» What to produce: The answer must be an exact copy of all the data below.
Available data section start
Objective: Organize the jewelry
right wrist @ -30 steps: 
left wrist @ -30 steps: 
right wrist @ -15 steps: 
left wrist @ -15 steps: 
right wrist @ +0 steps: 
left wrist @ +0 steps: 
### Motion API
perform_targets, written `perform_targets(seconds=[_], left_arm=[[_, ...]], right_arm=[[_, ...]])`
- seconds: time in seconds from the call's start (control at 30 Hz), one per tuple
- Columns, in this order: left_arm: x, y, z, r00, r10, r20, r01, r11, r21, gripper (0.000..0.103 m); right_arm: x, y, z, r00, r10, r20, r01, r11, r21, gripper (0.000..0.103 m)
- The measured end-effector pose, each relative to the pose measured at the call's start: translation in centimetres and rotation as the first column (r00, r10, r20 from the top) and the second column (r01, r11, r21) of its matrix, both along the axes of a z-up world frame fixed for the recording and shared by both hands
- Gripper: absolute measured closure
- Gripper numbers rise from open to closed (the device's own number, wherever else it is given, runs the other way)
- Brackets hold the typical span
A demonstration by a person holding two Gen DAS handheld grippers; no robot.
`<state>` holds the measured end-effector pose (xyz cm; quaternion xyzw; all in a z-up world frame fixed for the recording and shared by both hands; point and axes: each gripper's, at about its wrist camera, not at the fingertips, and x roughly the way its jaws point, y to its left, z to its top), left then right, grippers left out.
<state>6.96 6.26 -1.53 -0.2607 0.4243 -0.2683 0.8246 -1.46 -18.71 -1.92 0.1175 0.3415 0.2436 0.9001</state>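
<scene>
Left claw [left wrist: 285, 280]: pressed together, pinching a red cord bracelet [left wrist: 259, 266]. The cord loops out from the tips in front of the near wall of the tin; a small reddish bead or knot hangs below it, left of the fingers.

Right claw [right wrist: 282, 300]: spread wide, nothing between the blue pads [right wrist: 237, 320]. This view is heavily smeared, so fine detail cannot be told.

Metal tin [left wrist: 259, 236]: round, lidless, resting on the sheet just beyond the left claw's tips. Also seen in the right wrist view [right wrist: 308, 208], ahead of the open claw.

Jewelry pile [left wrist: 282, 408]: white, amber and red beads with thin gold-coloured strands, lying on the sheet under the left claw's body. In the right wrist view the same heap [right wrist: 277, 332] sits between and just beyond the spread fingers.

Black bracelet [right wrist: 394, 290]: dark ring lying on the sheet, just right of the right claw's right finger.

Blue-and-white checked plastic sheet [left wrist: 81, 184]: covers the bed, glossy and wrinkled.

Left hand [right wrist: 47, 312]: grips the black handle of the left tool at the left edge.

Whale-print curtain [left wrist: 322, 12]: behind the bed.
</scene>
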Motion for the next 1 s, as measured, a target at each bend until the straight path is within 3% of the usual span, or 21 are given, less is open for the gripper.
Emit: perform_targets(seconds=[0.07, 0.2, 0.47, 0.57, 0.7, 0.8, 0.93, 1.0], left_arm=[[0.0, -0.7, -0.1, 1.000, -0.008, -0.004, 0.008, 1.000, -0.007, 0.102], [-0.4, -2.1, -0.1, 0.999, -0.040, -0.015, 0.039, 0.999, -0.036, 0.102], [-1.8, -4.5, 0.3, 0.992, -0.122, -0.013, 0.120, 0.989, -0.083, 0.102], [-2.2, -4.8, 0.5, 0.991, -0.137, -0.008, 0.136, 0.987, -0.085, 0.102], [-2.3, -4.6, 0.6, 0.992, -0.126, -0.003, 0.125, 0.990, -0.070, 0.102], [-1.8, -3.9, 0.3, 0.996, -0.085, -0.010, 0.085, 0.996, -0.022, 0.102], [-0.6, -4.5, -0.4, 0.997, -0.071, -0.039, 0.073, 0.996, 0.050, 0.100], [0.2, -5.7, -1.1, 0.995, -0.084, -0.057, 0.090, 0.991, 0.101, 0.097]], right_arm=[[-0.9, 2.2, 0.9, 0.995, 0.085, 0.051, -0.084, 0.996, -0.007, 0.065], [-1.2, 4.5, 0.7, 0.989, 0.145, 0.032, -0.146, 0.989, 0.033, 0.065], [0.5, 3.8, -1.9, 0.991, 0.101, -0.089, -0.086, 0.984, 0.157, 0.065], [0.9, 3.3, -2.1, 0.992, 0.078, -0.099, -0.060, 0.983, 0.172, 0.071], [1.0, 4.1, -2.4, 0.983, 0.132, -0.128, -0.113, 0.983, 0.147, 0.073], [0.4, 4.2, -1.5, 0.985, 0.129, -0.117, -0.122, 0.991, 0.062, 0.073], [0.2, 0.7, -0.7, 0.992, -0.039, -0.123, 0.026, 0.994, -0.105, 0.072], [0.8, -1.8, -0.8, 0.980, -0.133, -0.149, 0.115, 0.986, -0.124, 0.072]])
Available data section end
» Task result:
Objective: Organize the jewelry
right wrist @ -30 steps: 
left wrist @ -30 steps: 
right wrist @ -15 steps: 
left wrist @ -15 steps: 
right wrist @ +0 steps: 
left wrist @ +0 steps: 
### Motion API
perform_targets, written `perform_targets(seconds=[_], left_arm=[[_, ...]], right_arm=[[_, ...]])`
- seconds: time in seconds from the call's start (control at 30 Hz), one per tuple
- Columns, in this order: left_arm: x, y, z, r00, r10, r20, r01, r11, r21, gripper (0.000..0.103 m); right_arm: x, y, z, r00, r10, r20, r01, r11, r21, gripper (0.000..0.103 m)
- The measured end-effector pose, each relative to the pose measured at the call's start: translation in centimetres and rotation as the first column (r00, r10, r20 from the top) and the second column (r01, r11, r21) of its matrix, both along the axes of a z-up world frame fixed for the recording and shared by both hands
- Gripper: absolute measured closure
- Gripper numbers rise from open to closed (the device's own number, wherever else it is given, runs the other way)
- Brackets hold the typical span
A demonstration by a person holding two Gen DAS handheld grippers; no robot.
`<state>` holds the measured end-effector pose (xyz cm; quaternion xyzw; all in a z-up world frame fixed for the recording and shared by both hands; point and axes: each gripper's, at about its wrist camera, not at the fingertips, and x roughly the way its jaws point, y to its left, z to its top), left then right, grippers left out.
<state>6.96 6.26 -1.53 -0.2607 0.4243 -0.2683 0.8246 -1.46 -18.71 -1.92 0.1175 0.3415 0.2436 0.9001</state>
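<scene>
Left claw [left wrist: 285, 280]: pressed together, pinching a red cord bracelet [left wrist: 259, 266]. The cord loops out from the tips in front of the near wall of the tin; a small reddish bead or knot hangs below it, left of the fingers.

Right claw [right wrist: 282, 300]: spread wide, nothing between the blue pads [right wrist: 237, 320]. This view is heavily smeared, so fine detail cannot be told.

Metal tin [left wrist: 259, 236]: round, lidless, resting on the sheet just beyond the left claw's tips. Also seen in the right wrist view [right wrist: 308, 208], ahead of the open claw.

Jewelry pile [left wrist: 282, 408]: white, amber and red beads with thin gold-coloured strands, lying on the sheet under the left claw's body. In the right wrist view the same heap [right wrist: 277, 332] sits between and just beyond the spread fingers.

Black bracelet [right wrist: 394, 290]: dark ring lying on the sheet, just right of the right claw's right finger.

Blue-and-white checked plastic sheet [left wrist: 81, 184]: covers the bed, glossy and wrinkled.

Left hand [right wrist: 47, 312]: grips the black handle of the left tool at the left edge.

Whale-print curtain [left wrist: 322, 12]: behind the bed.
</scene>
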Motion for the next 1 s, as measured, a target at each bend until the straight path is within 3% of the usual span, or 21 are given, less is open for the gripper.
Emit: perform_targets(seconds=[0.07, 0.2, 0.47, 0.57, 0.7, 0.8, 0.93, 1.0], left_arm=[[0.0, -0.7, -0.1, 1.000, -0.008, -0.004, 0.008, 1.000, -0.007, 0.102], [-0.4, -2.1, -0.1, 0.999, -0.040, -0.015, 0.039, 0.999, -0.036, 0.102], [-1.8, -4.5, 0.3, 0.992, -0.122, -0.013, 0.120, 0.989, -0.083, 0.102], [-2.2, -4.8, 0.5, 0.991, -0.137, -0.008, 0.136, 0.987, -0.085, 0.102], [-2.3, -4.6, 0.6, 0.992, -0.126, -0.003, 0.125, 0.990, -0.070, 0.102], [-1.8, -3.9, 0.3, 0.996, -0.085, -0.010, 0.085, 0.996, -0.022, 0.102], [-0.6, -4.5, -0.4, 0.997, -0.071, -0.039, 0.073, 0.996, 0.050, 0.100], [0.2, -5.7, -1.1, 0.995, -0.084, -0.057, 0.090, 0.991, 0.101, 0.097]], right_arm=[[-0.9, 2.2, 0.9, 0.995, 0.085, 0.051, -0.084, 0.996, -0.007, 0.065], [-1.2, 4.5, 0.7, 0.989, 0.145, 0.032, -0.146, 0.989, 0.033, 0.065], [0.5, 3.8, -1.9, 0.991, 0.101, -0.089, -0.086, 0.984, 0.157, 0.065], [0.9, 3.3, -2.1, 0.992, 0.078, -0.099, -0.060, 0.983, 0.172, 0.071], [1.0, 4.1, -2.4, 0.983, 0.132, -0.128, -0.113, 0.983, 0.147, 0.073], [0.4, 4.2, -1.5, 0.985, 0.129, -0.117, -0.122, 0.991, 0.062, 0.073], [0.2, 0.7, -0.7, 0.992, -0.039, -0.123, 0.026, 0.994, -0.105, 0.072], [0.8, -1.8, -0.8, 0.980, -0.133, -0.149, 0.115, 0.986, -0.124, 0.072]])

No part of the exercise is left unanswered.